[R] Is there a good package for multiple imputation of missing values in R?
Frank E Harrell Jr
f.harrell at vanderbilt.edu
Mon Jun 30 20:25:13 CEST 2008
Robert A LaBudde wrote:
> At 03:02 AM 6/30/2008, Robert A. LaBudde wrote:
>> I'm looking for a package that has a start-of-the-art method of
>> imputation of missing values in a data frame with both continuous and
>> factor columns.
>>
>> I've found transcan() in 'Hmisc', which appears to be possibly suited
>> to my needs, but I haven't been able to figure out how to get a new
>> data frame with the imputed values replaced (I don't have Herrell's
>> book).
>>
>> Any pointers would be appreciated.
>
> Thanks to "paulandpen", Frank and Shige for suggestions.
>
> I looked at the packages 'Hmisc', 'mice', 'Amelia' and 'norm'.
>
> I still haven't mastered the methodology for using aregImpute() in
> 'Hmisc' based on the help information.
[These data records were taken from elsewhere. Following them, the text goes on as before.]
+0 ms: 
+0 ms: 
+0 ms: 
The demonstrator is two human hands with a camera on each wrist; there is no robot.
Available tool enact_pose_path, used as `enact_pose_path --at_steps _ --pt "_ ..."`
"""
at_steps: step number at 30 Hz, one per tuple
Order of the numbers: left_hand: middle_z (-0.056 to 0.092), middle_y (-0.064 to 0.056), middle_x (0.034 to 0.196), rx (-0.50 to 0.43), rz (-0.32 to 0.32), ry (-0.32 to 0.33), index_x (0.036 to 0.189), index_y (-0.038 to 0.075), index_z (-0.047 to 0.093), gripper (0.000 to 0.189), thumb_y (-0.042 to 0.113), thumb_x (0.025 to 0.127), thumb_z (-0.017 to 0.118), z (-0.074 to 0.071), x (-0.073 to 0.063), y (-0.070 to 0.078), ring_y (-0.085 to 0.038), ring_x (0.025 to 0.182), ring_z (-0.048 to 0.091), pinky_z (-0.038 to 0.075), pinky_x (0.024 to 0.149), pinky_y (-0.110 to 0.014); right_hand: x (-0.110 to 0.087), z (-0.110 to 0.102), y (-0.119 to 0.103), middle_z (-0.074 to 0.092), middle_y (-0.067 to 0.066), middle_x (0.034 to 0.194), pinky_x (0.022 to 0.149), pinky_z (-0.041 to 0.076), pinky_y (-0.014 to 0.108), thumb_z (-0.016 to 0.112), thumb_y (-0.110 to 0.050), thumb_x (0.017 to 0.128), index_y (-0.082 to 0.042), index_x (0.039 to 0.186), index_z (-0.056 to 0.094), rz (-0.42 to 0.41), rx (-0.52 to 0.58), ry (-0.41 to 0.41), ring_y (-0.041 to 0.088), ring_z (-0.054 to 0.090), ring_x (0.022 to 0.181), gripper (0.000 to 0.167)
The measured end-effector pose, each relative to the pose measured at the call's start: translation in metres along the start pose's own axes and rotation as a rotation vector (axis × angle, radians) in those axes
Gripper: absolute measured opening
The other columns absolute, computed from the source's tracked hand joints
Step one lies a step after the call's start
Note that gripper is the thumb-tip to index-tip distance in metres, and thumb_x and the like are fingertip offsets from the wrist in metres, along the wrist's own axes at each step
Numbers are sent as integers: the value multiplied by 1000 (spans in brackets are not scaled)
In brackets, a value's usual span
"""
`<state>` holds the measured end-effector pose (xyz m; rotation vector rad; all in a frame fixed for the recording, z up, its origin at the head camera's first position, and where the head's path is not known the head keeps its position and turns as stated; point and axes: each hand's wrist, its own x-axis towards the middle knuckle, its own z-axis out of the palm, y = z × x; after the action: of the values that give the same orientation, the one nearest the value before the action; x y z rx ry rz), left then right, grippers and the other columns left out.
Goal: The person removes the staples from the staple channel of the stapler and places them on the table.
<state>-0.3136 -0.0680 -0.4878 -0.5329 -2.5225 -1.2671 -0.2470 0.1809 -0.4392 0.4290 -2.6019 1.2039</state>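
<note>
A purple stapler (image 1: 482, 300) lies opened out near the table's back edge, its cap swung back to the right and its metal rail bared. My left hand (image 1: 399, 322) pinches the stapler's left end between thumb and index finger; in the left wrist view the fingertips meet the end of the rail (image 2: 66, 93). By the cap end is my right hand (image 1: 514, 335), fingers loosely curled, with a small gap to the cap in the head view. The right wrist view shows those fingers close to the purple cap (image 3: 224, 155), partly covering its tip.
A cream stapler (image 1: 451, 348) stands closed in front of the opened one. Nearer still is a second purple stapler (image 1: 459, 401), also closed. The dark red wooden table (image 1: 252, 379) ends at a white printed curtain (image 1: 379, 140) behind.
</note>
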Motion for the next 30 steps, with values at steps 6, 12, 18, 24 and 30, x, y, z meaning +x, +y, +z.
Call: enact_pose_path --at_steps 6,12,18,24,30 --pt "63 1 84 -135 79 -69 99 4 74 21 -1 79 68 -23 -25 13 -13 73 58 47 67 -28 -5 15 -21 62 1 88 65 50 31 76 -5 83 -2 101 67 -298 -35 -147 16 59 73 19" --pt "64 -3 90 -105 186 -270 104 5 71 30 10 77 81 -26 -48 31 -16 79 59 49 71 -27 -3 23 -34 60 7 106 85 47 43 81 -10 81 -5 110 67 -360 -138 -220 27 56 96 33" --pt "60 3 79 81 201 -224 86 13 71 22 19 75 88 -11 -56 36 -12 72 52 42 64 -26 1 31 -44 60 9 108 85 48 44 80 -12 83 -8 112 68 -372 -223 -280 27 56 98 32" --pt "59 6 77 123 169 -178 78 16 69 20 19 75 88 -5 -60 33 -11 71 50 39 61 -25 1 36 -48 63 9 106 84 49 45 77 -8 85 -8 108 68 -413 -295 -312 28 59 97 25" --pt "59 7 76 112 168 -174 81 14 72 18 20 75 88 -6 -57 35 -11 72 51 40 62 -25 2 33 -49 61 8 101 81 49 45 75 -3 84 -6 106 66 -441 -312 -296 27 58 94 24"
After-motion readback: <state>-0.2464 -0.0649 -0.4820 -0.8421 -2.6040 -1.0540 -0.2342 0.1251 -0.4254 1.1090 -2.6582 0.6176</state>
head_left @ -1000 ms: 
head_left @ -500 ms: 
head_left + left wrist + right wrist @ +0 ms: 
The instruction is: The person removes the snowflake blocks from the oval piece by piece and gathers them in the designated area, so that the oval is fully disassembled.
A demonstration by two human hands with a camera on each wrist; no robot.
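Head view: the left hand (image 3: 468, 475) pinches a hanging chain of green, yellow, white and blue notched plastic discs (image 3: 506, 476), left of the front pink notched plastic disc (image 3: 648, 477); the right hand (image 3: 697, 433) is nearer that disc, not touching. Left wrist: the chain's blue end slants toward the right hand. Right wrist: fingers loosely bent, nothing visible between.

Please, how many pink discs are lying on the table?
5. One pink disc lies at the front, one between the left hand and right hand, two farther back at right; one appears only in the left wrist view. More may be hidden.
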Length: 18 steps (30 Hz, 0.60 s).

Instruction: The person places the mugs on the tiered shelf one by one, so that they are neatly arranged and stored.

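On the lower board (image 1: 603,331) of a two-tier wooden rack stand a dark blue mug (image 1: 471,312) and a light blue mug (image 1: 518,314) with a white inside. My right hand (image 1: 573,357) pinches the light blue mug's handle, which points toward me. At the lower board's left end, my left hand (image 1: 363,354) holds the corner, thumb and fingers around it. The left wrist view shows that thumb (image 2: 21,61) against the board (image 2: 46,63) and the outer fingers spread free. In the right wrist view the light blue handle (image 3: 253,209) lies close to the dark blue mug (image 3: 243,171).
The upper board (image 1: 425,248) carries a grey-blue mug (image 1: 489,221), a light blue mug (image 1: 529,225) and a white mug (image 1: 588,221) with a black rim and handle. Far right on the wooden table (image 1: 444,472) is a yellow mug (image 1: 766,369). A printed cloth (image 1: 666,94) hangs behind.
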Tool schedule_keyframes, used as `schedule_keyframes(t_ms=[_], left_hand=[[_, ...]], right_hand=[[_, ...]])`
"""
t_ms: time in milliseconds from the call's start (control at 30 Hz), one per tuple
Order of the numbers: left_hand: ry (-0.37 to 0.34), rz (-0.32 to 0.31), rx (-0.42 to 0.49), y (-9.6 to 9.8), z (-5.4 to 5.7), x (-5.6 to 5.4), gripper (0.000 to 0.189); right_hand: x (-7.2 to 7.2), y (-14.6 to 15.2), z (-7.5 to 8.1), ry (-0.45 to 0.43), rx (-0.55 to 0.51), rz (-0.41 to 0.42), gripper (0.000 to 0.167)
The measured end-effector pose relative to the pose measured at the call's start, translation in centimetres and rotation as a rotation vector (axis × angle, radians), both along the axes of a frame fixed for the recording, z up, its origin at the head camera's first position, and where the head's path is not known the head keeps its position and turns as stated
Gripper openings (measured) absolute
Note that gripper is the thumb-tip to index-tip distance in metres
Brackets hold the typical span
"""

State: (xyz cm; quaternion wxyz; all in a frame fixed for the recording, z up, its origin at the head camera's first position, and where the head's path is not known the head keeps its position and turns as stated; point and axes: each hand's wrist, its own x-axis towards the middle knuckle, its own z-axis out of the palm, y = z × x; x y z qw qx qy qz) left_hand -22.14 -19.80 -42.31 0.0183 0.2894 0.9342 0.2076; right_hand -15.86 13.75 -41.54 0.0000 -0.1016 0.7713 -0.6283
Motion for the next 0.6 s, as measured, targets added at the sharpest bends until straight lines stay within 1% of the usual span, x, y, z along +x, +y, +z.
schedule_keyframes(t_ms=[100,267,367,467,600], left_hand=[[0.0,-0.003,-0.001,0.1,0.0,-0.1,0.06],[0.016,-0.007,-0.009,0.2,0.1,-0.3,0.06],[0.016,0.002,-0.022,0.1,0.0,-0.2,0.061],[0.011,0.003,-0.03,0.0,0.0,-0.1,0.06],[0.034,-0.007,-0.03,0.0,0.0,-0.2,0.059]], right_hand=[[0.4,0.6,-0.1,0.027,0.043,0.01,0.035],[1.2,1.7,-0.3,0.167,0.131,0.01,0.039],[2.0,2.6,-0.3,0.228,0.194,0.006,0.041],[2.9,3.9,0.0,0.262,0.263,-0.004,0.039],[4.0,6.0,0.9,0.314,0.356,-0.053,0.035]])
I think I'll have to get hold of
> Frank's book to see how it's used in a complete example.
It's not in the book; it will be in the 2nd edition someday
Frank
>
> 'Amelia' and 'norm' appear to be focused solely on continuous,
> multivariate normal variables, but my needs typically involve datasets
> with both factors and continuous variables.
>
> The function mice() in 'mice' appears to best suit my needs, and the
> help file was intelligible, and it works on both factors and continuous
> variables.
>
> For those in the audience with similar issues, here is a code snippet
> showing how some of these functions work ('felon' is a data frame with
> categorical and continuous predictors of the binary variable 'hired'):
>
> library('mice') #missing data imputation library for md.pattern(),
> mice(), complete()
> names(felon) #show variable names
> md.pattern(felon[,1:4]) #show patterns for missing data in 1st 4 vars
>
> library('Hmisc') #package for na.pattern() and impute()
> na.pattern(felon[,1:4]) #show patterns for missing data in 1st 4 vars
>
> #simple imputation can be done by
> felon2<- felon #make copy
> felon2$felony<- impute(felon2$felony) #impute NAs (most frequent)
> felon2$gender<- impute(felon2$gender) #impute NAs
> felon2$natamer<- impute(felon2$natamer) #impute NAs
> na.pattern(felon2[,1:4]) #show no NAs left in these vars
> fit2<- glm(hired ~ felony + gender + natamer, data=felon2, family=binomial)
> summary(fit2)
>
> #better, multiple imputation can be done via mice():
> imp<- mice(felon[,1:4]) #do multiple imputation (default is 5 realizations)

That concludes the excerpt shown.